Re: [PATCH V2] mm: Introduce GFP_PGTABLE

From: Mike Rapoport
Date: Wed Jan 16 2019 - 01:55:45 EST


On Wed, Jan 16, 2019 at 11:51:32AM +0530, Anshuman Khandual wrote:
> All architectures have been defining their own PGALLOC_GFP as (GFP_KERNEL |
> __GFP_ZERO) and using it for allocating page table pages. This causes some
> code duplication which can be easily avoided. GFP_KERNEL allocated and
> cleared out pages (__GFP_ZERO) are required for page tables on any given
> architecture. This creates a new generic GFP flag flag which can be used
> for any page table page allocation.
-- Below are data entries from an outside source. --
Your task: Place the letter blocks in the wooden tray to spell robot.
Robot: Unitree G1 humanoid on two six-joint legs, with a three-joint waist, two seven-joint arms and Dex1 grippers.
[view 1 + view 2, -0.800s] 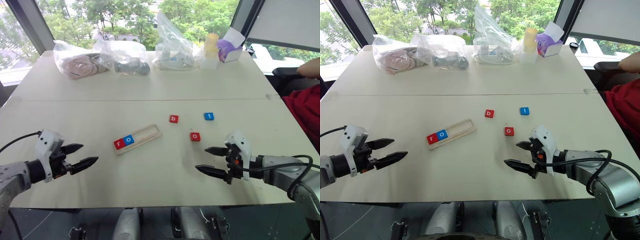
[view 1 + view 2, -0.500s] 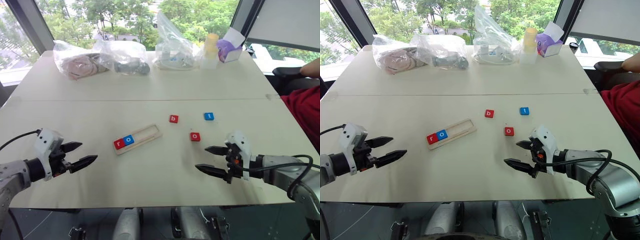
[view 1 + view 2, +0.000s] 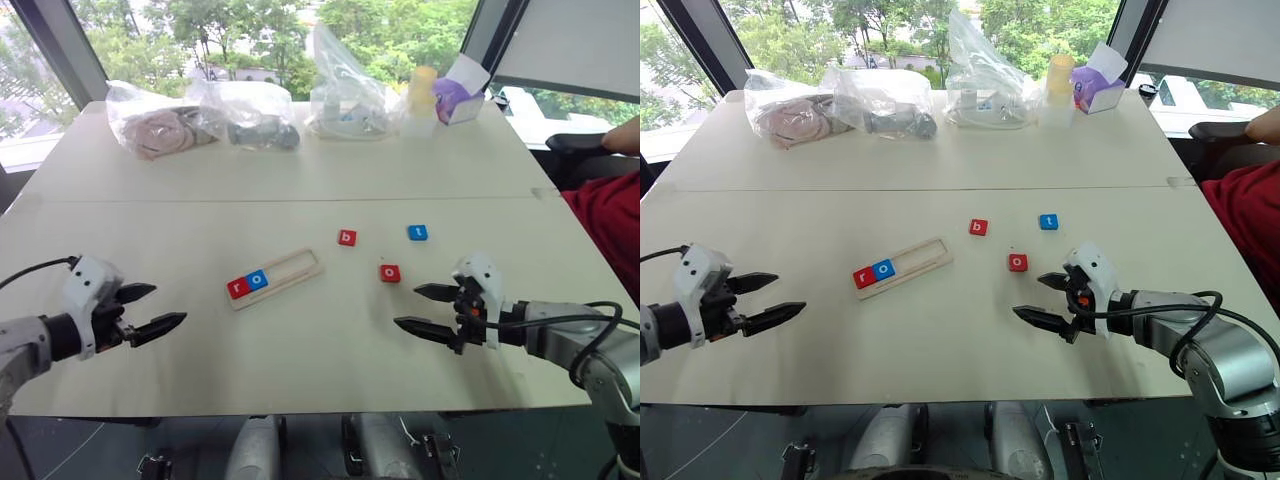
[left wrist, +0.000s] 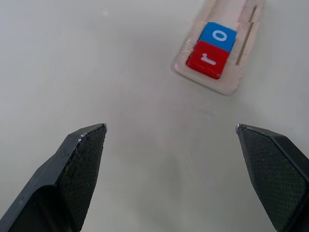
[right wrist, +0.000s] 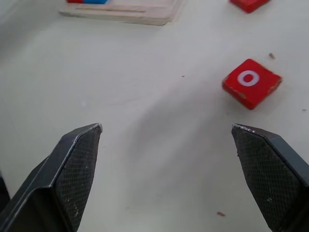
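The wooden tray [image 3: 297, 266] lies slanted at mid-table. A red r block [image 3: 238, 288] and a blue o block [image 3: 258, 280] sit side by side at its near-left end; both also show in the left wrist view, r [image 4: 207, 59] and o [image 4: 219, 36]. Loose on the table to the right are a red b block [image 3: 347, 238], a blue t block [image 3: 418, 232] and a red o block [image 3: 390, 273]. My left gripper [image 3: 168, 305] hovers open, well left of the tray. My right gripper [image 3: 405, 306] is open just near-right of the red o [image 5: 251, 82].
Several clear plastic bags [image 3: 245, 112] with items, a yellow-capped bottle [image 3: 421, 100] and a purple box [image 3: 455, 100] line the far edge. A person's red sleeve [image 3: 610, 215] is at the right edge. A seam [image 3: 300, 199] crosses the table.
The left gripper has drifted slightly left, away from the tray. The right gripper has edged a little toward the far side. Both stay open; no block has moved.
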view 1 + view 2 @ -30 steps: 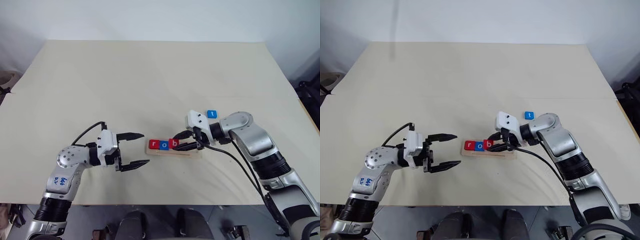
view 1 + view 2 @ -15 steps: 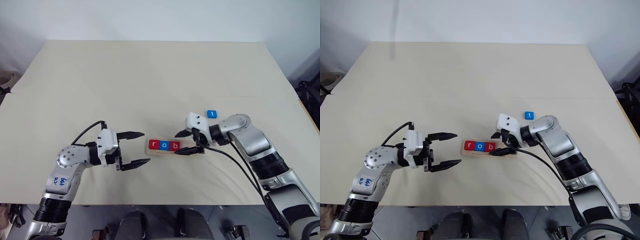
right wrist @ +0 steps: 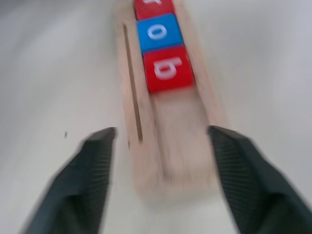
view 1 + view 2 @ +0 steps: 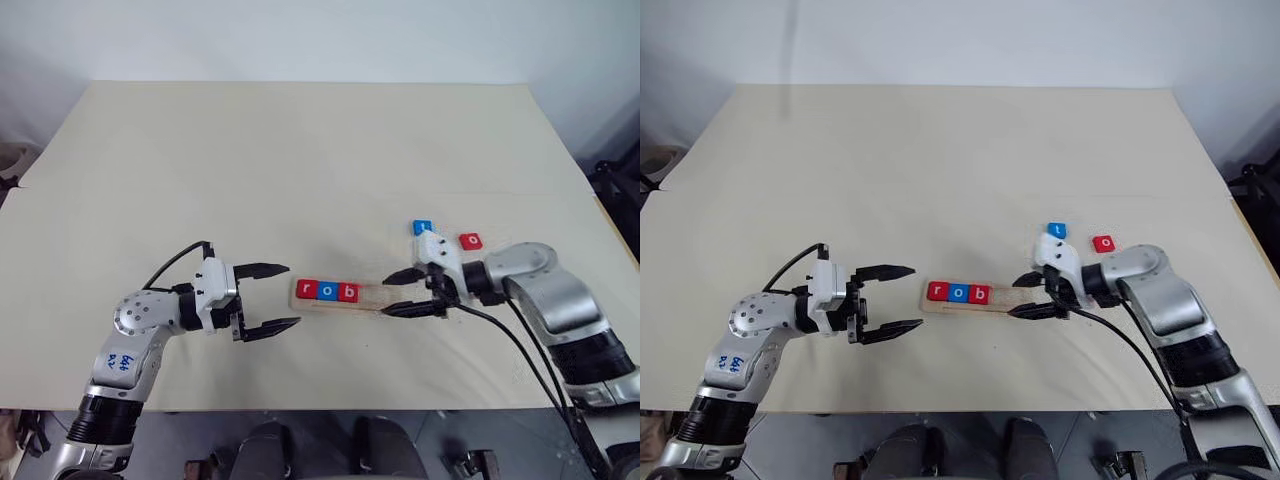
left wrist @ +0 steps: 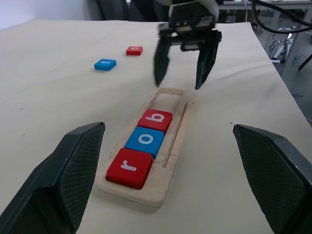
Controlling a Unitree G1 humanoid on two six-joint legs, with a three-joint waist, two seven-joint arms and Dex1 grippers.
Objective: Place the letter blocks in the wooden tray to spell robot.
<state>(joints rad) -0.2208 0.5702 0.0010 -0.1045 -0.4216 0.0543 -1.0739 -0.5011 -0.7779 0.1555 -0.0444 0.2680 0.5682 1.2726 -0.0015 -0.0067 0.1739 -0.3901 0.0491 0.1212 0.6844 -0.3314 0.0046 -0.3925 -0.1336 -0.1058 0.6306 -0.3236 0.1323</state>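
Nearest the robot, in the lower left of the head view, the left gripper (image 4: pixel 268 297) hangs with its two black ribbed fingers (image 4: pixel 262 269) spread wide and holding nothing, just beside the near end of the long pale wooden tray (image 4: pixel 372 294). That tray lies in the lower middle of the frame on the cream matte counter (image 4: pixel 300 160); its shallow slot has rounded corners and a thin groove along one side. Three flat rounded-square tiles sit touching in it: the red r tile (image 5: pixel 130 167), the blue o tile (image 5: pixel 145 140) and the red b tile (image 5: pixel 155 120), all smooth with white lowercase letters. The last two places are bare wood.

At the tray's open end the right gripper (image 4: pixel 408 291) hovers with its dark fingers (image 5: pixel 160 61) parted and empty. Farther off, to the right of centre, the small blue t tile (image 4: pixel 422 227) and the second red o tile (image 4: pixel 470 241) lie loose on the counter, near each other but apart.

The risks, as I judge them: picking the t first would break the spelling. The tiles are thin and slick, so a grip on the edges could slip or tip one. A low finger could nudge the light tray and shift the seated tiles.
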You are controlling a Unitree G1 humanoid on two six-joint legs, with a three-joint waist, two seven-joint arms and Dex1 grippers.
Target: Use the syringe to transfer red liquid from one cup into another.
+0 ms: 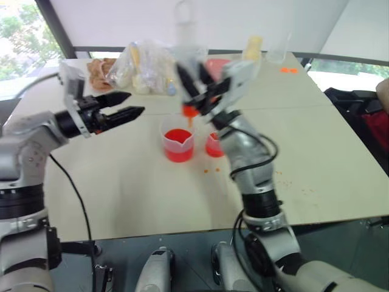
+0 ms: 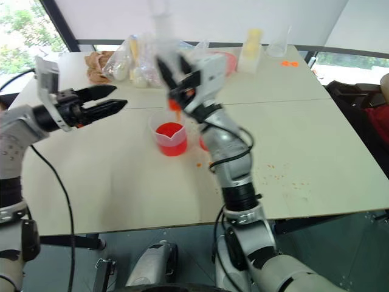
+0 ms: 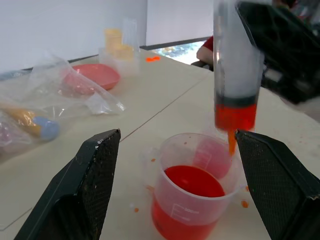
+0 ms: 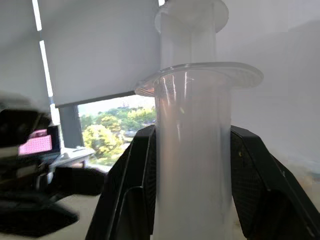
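Right claw [image 1: 197, 85] clamped on syringe [image 3: 236, 75], held upright, tip down so red liquid [image 3: 235, 116] stays in. Beaker [image 1: 178, 143] just below tip; smaller cup [image 1: 214, 145] beside it. Left claw [image 1: 124, 104] spread wide, empty, off to side.

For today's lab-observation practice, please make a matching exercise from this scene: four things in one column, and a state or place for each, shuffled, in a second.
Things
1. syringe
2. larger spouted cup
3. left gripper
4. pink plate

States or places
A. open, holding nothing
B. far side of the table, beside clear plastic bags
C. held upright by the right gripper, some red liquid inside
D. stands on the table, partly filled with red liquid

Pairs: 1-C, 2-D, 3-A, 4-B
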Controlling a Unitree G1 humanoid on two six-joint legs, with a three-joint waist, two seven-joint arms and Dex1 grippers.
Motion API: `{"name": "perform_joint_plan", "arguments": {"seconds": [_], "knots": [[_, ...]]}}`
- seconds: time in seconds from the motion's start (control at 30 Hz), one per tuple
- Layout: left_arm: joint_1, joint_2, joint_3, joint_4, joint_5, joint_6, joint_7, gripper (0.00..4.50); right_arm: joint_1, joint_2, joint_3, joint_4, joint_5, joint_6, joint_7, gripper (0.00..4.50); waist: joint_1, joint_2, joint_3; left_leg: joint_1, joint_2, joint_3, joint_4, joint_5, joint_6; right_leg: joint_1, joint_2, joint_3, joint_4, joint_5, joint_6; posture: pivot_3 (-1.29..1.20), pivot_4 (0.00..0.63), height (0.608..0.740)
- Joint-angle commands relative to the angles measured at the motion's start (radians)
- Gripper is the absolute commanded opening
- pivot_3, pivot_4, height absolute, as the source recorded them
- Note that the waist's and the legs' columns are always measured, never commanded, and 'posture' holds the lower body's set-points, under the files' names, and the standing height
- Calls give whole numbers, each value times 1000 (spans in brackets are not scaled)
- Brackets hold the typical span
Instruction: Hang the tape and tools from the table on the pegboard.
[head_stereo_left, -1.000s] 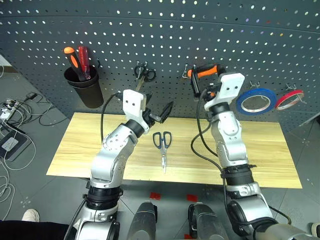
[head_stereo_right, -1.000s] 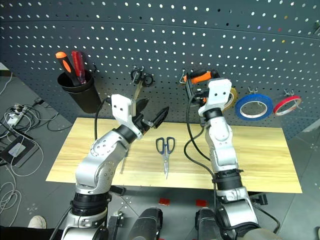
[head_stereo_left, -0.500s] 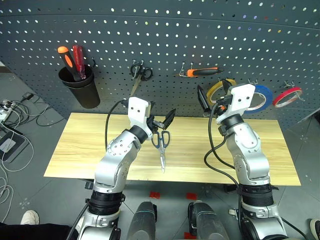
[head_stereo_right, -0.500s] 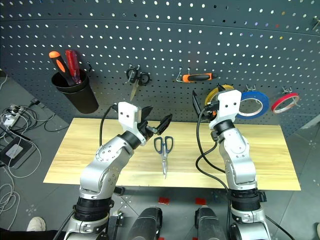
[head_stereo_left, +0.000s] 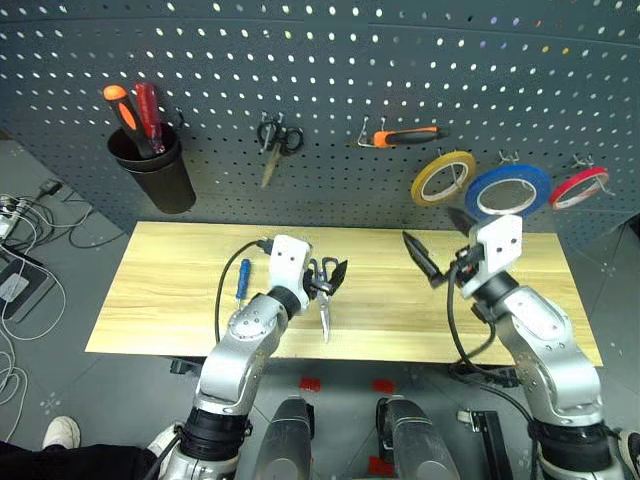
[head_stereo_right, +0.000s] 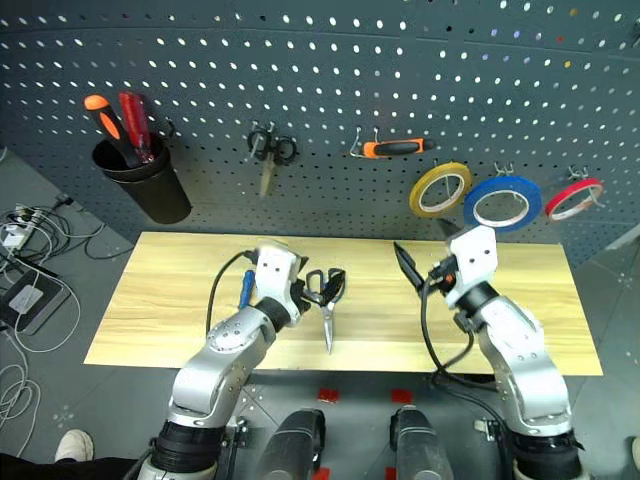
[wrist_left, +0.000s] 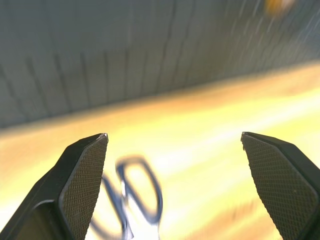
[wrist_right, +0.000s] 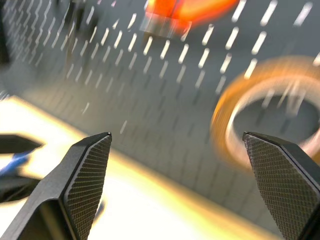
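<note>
The blue tape (head_stereo_left: 507, 190) and the orange-handled pliers (head_stereo_left: 405, 135) hang on hooks of the dark pegboard (head_stereo_left: 330, 60). On the wooden table (head_stereo_left: 160, 290) lie the blue-handled screwdriver (head_stereo_left: 241, 283) and the dark-blue-handled scissors (head_stereo_left: 325, 305), blades toward the front edge. My left gripper (head_stereo_left: 325, 277) hovers open just over the scissors' handles, which appear blurred between its fingers (wrist_left: 80, 180) in the left wrist view. My right gripper (head_stereo_left: 438, 240) is open and empty above the table's right half, below the yellow tape ring (wrist_right: 265, 115).
A black cup (head_stereo_left: 155, 175) with orange and red screwdrivers hangs at the pegboard's left. Small black scissors (head_stereo_left: 275, 135) hang left of the pliers. A yellow tape ring (head_stereo_left: 443, 177) and a red one (head_stereo_left: 578, 186) flank the blue tape. Cables lie on the floor at left.
My right gripper has drawn back and down from the pliers, which stay on their hook. My left gripper has sunk toward the scissors' handles. The camera has tilted downward.
</note>
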Motion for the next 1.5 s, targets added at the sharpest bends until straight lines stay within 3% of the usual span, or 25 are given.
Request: {"name": "perform_joint_plan", "arguments": {"seconds": [0.03,0.2,0.53,1.0,1.1,1.4,1.5], "knots": [[1,-29,-23,17,52,58,68,4500,61,-84,26,-56,12,-63,134,4486,-3,0,13,0,0,0,0,0,0,0,0,0,0,0,0,20,400,740],[-9,-56,-45,45,112,139,128,4500,73,-141,63,-49,29,-118,249,4486,-23,-3,54,1,1,0,0,0,0,0,1,1,0,0,0,-4,443,740],[6,-77,-65,8,193,258,203,4500,18,-141,95,22,41,-178,348,4486,-27,-4,120,1,1,1,1,0,0,0,0,1,1,0,0,-17,505,740],[-72,-86,-51,128,211,264,192,4500,34,-131,82,-16,69,-112,317,4486,-26,-2,147,2,1,3,1,0,0,0,-3,1,2,0,1,-29,549,740],[-75,-87,-57,128,214,278,191,3894,30,-132,80,-11,75,-107,314,4500,-26,-1,150,2,1,2,0,0,0,0,-3,1,2,0,1,-27,552,740],[-50,-74,-57,89,216,299,188,1134,10,-132,79,2,83,-98,303,4500,-27,0,153,2,2,3,0,0,0,0,-3,2,2,0,1,-12,547,740],[-36,-65,-54,72,217,307,186,1116,7,-130,80,6,83,-99,304,4500,-27,-1,154,2,2,3,-1,0,0,0,-3,2,1,0,1,-7,545,740]]}}
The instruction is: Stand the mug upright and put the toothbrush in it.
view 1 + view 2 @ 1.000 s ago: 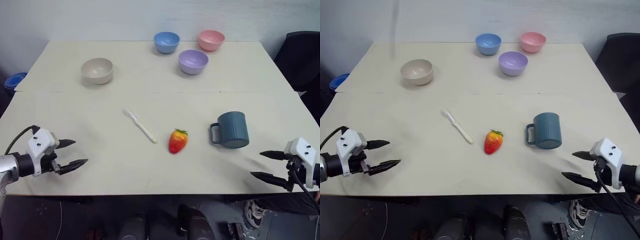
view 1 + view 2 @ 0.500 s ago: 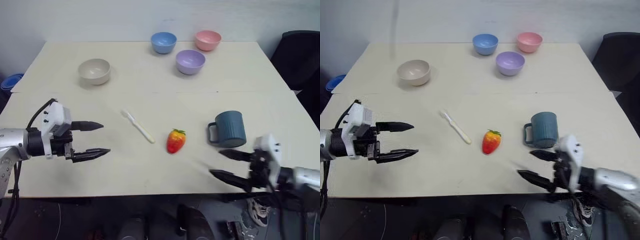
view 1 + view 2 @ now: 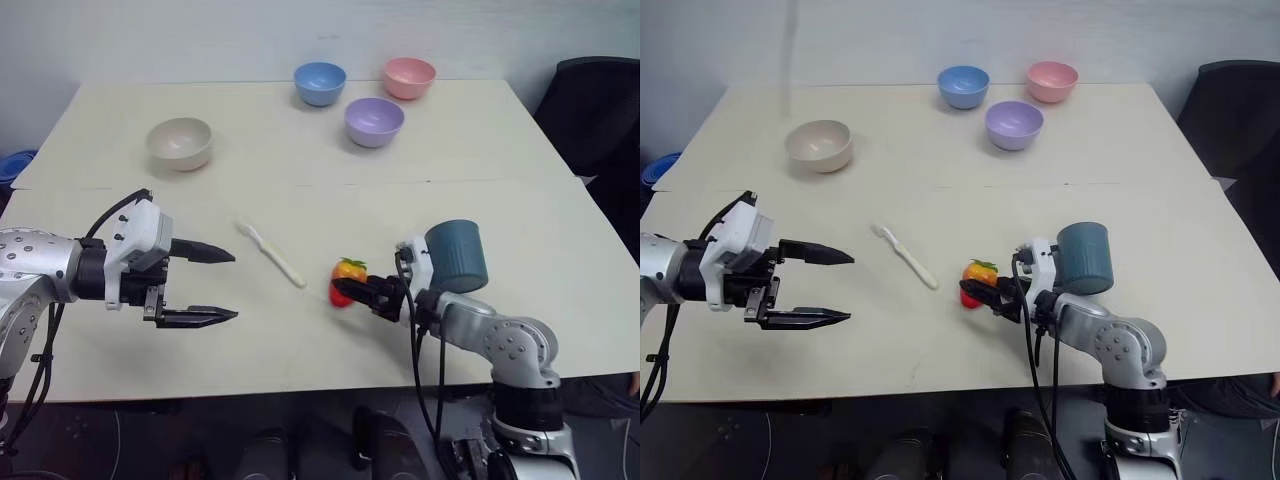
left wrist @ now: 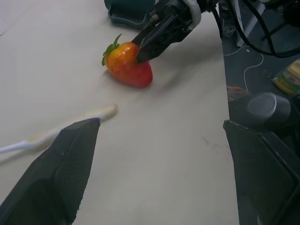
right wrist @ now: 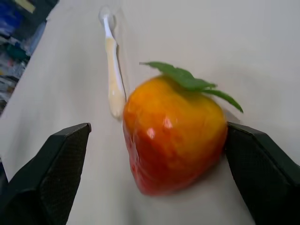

Does not cause any functional change.
>
> GFP_PGTABLE is being added into include/asm-generic/pgtable.h which is the
> generic page tabe header just to prevent it's potential misuse as a general
> allocation flag if included in include/linux/gfp.h.
>
> Signed-off-by: Anshuman Khandual <anshuman.khandual@xxxxxxx>
> ---
> Build tested on arm, arm64, powerpc, powerpc64le and x86.
> Boot tested on arm64 and x86.
>
> Changes in V2:
>
> - Moved GFP_PGTABLE into include/asm-generic/pgtable.h
> - On X86 added __GFP_ACCOUNT into GFP_PGTABLE at various places
> - Replaced possible flags on riscv and nds32 with GFP_PGTABLE
>
> Original V1: https://lkml.org/lkml/2019/1/12/54
>
> arch/arm/include/asm/pgalloc.h | 8 +++-----
> arch/arm/mm/mmu.c | 2 +-
> arch/arm64/include/asm/pgalloc.h | 9 ++++-----
> arch/arm64/mm/mmu.c | 2 +-
> arch/arm64/mm/pgd.c | 4 ++--
> arch/nds32/include/asm/pgalloc.h | 3 +--
> arch/powerpc/include/asm/book3s/64/pgalloc.h | 6 +++---
> arch/powerpc/include/asm/pgalloc.h | 2 --
> arch/powerpc/kvm/book3s_64_mmu_hv.c | 2 +-
> arch/powerpc/mm/pgtable-frag.c | 4 ++--
> arch/riscv/include/asm/pgalloc.h | 8 +++-----
> arch/sh/mm/pgtable.c | 6 ++----
> arch/unicore32/include/asm/pgalloc.h | 6 ++----
> arch/x86/kernel/espfix_64.c | 6 ++----
> arch/x86/mm/pgtable.c | 15 +++++++--------
> include/asm-generic/pgtable.h | 2 ++
> virt/kvm/arm/mmu.c | 2 +-
> 17 files changed, 37 insertions(+), 50 deletions(-)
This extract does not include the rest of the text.